Task objective.
Go through the entries below and copy each line that holds the word "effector".

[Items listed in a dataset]
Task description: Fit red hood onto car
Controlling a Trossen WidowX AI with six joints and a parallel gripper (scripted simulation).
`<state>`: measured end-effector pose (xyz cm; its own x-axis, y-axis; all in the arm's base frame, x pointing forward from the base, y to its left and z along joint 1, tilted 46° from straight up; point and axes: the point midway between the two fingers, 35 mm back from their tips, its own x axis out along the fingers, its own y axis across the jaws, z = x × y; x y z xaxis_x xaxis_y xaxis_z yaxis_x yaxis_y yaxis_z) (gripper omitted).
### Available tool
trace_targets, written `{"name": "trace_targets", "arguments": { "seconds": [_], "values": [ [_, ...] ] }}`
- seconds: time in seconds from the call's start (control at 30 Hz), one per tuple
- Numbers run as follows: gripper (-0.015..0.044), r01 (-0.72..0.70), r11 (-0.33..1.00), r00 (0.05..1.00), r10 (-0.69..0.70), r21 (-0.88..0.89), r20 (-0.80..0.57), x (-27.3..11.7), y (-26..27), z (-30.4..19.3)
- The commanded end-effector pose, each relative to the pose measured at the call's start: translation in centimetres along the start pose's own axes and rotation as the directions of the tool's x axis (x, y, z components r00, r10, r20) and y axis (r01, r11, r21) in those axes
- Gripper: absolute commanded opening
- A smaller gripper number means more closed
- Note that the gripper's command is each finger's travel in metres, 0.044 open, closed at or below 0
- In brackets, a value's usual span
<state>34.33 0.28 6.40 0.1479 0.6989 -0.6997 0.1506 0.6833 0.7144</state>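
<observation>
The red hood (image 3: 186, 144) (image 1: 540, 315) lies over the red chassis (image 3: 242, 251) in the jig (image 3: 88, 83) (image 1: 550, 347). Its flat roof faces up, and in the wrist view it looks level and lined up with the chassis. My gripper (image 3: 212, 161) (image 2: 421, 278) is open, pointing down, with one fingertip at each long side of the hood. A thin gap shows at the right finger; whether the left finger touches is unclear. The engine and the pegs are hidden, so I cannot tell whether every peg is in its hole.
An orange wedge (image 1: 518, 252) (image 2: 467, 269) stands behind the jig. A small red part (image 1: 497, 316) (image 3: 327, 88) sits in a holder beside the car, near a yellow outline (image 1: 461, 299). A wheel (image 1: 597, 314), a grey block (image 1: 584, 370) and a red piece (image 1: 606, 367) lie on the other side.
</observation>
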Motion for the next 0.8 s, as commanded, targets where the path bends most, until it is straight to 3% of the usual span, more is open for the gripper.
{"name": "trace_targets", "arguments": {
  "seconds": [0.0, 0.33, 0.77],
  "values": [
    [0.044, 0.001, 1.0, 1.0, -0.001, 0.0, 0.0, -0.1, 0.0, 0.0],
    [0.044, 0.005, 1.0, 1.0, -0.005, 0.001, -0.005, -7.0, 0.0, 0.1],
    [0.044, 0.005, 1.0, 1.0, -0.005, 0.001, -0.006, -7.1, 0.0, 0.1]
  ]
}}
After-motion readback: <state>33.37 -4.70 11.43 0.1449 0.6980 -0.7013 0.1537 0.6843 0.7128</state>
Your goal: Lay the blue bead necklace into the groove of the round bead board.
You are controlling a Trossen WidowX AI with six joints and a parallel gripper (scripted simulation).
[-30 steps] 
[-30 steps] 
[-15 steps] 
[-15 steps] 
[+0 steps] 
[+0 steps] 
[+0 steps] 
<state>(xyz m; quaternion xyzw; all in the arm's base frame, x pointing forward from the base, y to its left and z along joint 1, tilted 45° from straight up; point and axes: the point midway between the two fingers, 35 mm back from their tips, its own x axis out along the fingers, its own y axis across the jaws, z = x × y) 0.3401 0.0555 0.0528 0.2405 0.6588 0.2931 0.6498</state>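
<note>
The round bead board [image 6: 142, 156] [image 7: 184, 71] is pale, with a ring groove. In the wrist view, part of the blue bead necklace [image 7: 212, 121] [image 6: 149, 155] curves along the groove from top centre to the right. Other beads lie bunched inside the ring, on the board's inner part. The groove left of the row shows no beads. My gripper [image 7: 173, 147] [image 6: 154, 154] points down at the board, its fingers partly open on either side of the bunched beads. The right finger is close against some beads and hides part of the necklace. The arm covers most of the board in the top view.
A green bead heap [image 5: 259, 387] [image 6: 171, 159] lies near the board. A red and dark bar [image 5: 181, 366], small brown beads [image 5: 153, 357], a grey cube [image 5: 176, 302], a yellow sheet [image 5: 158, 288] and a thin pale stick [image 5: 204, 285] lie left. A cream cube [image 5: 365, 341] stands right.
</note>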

Your response.
`<state>`: measured end-effector pose (xyz cm; its own x-axis, y-axis; all in the arm's base frame, x pointing forward from the base, y to its left and z along joint 1, tilted 46° from straight up; point and axes: the point midway between the two fingers, 35 mm back from their tips, its own x axis out along the fingers, its own y axis across the jaws, z = x × y; x y z xaxis_x xaxis_y xaxis_z yaxis_x yaxis_y yaxis_z) (gripper omitted).
- The commanded end-effector pose, each relative to the pose measured at the call's start: translation in centimetres along the start pose's own axes and rotation as the directions of the tool's x axis (x, y, z components r00, r10, r20) and y axis (r01, r11, r21) in those axes

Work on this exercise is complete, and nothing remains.